▶ **TASK GOAL**
Search the data for the string "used" and copy each line in which it appears.

▶ **DATA EXCERPTS**

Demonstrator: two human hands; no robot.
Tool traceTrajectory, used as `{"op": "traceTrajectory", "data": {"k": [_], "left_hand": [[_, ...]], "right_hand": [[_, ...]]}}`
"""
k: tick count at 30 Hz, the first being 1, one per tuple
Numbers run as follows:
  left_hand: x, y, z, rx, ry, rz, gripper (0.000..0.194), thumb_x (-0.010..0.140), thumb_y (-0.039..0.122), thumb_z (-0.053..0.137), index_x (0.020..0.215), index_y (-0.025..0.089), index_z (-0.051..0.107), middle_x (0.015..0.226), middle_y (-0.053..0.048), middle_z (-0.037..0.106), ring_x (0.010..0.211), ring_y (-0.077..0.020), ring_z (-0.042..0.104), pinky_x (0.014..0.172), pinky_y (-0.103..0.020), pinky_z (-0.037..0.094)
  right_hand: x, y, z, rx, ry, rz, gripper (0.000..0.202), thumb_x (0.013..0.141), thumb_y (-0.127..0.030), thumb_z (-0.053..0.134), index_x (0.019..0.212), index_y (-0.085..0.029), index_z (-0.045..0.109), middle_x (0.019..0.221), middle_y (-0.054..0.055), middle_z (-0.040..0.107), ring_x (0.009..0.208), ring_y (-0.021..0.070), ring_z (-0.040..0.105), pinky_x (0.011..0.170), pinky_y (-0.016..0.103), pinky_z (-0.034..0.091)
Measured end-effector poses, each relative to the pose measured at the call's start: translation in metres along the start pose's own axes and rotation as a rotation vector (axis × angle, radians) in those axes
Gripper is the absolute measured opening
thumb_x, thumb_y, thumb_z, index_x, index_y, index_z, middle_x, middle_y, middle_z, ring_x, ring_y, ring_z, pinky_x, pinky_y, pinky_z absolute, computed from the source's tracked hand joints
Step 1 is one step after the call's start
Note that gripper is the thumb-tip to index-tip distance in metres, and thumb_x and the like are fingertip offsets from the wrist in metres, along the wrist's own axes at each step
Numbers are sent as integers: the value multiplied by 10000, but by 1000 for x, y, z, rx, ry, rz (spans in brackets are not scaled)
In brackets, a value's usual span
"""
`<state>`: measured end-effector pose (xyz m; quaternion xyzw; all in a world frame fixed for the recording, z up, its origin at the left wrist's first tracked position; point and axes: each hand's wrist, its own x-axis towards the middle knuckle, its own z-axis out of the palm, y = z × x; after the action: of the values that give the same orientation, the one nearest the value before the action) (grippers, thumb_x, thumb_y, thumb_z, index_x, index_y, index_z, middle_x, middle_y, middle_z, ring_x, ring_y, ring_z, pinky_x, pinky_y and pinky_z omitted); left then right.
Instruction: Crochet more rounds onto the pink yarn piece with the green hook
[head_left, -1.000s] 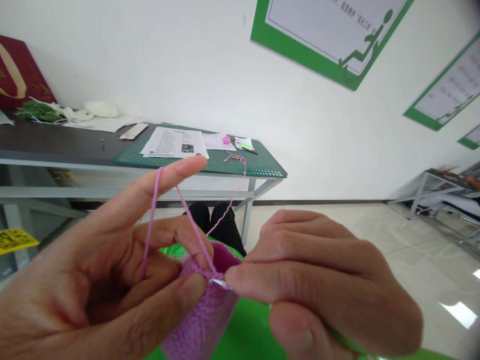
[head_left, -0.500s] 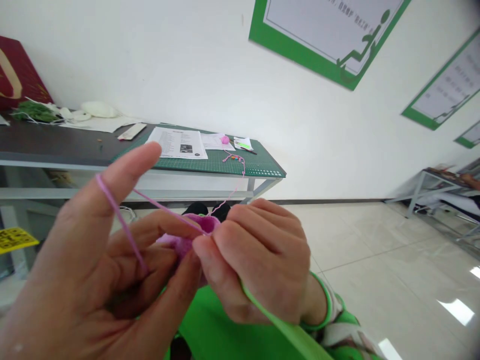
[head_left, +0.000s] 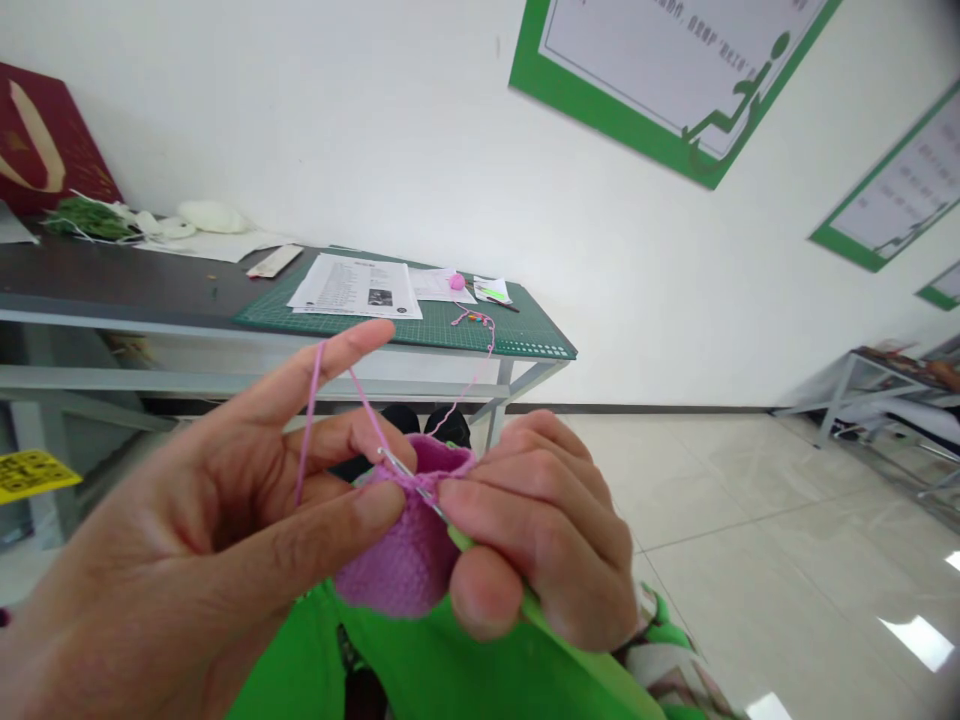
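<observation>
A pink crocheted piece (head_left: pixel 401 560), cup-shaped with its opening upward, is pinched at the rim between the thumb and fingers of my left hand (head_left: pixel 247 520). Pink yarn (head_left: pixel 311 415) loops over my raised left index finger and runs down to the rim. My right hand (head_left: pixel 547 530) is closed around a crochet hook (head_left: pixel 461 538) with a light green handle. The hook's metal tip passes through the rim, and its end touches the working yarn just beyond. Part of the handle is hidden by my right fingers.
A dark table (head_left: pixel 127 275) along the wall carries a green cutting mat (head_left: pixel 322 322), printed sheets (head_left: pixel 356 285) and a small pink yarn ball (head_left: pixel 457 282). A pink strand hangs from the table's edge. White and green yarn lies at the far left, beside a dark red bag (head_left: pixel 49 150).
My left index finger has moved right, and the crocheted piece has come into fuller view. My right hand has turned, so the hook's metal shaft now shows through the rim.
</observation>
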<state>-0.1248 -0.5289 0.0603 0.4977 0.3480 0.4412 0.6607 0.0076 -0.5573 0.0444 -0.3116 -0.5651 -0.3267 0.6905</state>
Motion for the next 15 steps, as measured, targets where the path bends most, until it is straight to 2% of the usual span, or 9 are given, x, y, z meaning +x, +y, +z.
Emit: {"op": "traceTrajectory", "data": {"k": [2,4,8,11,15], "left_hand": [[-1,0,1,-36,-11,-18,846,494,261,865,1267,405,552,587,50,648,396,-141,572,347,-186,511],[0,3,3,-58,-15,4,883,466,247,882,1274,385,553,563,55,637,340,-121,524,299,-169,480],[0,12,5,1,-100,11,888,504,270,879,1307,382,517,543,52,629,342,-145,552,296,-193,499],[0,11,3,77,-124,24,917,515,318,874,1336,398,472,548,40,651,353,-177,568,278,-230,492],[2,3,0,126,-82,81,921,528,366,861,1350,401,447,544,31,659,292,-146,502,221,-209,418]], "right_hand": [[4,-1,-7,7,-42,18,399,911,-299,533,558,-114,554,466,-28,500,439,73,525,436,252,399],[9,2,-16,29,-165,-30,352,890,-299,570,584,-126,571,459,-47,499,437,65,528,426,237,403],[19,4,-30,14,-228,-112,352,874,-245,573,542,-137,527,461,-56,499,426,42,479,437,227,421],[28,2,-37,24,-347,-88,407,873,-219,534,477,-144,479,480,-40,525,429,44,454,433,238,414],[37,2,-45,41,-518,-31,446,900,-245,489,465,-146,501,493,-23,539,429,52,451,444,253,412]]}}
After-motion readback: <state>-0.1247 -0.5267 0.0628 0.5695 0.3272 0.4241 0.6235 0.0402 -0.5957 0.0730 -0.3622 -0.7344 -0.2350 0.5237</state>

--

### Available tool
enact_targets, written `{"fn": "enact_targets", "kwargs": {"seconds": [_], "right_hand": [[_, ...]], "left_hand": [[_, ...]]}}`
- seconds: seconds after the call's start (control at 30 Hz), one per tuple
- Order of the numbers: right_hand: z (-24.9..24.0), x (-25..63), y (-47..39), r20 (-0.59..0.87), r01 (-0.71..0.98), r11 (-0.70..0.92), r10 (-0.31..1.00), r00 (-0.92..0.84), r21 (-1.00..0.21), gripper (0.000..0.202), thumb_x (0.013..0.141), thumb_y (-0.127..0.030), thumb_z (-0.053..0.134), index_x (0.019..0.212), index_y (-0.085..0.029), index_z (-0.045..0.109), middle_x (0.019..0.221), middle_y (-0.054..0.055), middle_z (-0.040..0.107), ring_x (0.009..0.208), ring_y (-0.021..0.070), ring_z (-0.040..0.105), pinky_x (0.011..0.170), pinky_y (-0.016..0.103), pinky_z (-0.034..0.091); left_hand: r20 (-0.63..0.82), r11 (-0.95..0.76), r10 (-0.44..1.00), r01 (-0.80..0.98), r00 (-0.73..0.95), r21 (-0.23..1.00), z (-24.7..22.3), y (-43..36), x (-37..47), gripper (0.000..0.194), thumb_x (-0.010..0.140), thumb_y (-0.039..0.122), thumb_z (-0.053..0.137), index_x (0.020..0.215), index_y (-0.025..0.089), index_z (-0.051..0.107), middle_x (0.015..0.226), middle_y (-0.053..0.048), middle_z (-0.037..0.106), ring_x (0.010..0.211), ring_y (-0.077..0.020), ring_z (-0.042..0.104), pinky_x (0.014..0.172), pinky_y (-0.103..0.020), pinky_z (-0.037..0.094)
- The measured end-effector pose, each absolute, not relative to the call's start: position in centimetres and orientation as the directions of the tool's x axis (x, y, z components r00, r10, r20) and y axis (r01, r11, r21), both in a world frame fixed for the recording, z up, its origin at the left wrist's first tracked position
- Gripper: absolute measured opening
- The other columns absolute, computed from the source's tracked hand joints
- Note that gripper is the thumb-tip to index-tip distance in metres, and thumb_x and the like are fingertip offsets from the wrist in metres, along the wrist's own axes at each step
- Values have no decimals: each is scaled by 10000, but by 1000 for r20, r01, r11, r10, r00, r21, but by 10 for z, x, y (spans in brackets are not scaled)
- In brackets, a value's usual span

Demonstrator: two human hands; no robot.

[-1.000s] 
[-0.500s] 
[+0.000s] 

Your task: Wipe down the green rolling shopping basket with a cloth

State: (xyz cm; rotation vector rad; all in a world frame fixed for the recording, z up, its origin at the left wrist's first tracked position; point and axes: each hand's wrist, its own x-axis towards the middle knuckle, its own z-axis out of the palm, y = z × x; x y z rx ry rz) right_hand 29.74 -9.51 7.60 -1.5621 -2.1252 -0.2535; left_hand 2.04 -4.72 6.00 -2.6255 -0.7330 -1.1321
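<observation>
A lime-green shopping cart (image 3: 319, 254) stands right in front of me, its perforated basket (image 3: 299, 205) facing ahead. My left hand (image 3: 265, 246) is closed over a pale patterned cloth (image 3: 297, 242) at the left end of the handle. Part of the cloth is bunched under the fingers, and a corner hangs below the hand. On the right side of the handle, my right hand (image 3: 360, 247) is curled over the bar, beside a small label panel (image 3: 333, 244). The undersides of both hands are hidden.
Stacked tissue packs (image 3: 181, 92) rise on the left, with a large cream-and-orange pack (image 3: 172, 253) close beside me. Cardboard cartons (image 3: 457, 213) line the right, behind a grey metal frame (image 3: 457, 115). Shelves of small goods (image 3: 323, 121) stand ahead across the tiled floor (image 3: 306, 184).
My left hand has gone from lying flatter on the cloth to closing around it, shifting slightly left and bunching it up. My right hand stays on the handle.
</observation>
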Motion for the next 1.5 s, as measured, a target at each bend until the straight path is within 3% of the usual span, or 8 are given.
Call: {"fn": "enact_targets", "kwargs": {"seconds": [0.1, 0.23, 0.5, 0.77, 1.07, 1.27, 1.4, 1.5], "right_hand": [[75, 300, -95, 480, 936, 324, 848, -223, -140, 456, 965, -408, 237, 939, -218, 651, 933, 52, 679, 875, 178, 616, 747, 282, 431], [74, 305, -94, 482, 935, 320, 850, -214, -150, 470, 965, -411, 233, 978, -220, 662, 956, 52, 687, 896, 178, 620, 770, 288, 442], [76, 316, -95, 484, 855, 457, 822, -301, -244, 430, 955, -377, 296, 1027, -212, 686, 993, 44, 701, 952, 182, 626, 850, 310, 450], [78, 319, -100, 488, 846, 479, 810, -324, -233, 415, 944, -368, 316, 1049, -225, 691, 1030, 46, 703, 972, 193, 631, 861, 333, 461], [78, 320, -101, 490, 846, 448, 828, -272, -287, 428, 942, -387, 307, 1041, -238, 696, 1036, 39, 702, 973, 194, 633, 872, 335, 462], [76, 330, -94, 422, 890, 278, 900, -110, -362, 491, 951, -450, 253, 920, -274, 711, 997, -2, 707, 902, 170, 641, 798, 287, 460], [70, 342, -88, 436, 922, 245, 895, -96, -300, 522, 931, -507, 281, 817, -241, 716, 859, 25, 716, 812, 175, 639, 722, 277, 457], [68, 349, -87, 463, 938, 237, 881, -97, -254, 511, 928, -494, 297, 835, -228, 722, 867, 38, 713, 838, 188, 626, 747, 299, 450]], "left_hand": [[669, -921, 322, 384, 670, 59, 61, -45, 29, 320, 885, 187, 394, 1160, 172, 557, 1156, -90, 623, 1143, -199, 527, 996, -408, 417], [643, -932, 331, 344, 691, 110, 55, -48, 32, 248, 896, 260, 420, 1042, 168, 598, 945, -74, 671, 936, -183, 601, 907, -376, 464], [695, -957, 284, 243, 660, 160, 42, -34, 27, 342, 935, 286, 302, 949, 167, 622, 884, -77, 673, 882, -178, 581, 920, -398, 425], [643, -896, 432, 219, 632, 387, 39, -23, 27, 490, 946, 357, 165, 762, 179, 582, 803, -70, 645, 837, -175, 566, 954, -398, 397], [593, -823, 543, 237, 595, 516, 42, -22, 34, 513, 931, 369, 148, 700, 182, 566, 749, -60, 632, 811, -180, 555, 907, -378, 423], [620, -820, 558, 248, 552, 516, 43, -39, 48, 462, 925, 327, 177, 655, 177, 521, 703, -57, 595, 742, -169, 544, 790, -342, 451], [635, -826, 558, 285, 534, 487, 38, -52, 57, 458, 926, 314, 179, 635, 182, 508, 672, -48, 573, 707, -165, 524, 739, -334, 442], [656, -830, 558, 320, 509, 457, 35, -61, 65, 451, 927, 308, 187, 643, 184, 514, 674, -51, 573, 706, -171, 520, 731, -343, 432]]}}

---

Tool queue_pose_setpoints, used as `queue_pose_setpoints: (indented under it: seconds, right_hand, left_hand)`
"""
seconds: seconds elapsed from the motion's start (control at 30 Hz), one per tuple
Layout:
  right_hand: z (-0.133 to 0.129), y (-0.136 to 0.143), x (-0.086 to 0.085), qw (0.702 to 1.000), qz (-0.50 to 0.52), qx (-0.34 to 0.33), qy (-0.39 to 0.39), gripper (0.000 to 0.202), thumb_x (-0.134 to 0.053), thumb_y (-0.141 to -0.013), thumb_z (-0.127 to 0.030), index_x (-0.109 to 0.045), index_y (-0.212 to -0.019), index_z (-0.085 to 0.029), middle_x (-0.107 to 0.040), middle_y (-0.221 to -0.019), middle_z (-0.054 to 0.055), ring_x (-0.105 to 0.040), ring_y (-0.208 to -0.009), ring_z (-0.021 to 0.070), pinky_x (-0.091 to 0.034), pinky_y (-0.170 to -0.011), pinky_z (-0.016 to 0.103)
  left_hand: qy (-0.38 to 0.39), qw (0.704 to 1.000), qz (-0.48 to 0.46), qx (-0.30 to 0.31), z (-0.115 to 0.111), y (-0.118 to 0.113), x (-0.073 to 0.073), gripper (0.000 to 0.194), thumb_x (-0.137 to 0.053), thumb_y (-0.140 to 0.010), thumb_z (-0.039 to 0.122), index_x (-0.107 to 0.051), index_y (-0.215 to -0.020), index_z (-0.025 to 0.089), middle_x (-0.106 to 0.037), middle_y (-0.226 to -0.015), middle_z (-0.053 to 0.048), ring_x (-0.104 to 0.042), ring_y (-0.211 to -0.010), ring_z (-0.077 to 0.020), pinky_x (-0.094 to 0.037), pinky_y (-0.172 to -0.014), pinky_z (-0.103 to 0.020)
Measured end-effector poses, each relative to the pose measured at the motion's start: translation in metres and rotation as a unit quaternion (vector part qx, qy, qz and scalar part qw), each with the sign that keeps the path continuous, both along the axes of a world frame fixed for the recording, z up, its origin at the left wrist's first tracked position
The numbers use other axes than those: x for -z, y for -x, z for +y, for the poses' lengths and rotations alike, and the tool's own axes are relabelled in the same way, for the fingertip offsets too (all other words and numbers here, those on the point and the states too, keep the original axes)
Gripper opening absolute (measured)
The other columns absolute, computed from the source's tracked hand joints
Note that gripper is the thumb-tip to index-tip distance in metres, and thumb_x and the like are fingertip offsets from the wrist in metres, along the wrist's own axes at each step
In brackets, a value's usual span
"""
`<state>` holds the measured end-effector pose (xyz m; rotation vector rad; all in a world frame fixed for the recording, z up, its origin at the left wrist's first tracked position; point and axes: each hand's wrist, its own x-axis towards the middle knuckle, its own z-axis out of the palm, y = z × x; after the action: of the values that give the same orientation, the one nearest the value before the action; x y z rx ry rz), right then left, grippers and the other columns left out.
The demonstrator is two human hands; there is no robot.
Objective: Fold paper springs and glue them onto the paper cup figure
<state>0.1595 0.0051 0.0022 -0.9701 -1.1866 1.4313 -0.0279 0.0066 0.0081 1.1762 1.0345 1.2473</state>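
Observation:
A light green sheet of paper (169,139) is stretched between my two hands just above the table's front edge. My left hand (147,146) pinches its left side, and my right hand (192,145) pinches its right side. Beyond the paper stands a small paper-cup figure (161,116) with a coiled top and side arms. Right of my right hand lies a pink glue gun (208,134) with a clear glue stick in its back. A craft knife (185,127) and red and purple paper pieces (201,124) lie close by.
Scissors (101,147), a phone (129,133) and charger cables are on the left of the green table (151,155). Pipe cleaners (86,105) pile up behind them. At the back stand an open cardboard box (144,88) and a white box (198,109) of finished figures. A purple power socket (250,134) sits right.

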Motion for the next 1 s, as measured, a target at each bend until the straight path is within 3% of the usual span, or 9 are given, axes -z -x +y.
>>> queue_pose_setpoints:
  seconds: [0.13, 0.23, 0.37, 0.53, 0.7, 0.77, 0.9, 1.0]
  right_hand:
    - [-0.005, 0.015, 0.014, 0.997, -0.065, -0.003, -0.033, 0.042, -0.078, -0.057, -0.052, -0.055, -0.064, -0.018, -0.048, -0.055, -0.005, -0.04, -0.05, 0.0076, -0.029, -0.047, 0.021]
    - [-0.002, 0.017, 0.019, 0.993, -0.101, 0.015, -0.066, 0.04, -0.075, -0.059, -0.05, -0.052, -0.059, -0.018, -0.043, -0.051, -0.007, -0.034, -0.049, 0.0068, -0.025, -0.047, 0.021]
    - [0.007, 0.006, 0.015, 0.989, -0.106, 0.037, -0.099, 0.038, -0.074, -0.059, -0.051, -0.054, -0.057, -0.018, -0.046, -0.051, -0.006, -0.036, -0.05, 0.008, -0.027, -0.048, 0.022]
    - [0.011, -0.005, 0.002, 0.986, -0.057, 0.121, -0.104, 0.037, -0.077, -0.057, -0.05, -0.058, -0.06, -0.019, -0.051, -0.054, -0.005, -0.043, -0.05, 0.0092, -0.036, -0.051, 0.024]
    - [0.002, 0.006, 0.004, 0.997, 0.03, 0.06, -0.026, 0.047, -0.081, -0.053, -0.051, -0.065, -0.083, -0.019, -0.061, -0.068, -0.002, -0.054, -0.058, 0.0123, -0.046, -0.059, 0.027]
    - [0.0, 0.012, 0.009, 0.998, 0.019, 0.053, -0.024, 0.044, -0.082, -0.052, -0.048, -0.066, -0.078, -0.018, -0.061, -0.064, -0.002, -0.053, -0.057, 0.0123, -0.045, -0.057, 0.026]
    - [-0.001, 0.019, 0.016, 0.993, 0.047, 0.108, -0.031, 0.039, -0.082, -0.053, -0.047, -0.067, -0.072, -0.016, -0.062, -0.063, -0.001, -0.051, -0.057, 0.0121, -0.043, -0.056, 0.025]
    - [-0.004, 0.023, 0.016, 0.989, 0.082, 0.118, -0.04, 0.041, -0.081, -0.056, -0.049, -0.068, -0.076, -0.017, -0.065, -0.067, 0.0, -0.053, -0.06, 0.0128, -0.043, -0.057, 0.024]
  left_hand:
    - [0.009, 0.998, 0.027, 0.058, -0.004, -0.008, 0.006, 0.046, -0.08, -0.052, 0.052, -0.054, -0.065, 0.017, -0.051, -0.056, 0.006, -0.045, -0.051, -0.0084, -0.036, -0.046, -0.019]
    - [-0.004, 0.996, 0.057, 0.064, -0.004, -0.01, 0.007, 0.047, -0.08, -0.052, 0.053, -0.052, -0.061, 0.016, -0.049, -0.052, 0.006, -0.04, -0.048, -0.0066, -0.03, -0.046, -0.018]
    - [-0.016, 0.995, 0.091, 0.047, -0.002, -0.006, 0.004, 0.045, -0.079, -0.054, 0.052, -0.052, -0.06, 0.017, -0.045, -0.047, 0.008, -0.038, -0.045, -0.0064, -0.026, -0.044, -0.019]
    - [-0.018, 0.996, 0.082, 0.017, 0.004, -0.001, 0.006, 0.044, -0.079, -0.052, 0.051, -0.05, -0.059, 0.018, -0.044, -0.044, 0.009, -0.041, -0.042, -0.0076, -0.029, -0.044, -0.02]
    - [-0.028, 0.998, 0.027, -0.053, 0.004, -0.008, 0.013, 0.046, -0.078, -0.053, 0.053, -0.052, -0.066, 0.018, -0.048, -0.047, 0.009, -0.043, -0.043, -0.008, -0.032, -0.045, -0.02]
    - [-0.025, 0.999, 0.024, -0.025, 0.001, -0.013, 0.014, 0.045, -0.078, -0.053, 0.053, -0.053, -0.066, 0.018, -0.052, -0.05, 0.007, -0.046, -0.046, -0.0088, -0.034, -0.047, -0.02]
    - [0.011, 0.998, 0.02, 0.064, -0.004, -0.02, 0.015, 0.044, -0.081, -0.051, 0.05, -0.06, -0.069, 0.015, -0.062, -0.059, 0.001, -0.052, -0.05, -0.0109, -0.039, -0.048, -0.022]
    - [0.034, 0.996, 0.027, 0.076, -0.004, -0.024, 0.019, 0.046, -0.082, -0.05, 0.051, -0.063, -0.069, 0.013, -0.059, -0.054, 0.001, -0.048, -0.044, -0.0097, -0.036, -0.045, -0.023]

▶ **TASK RESPONSE**
Tool traceTrajectory, used as `{"op": "traceTrajectory", "data": {"k": [_], "left_hand": [[_, ...]], "right_hand": [[_, ...]]}}`
Tool queue_pose_setpoints, used as `queue_pose_setpoints: (indented under it: seconds, right_hand, left_hand)`

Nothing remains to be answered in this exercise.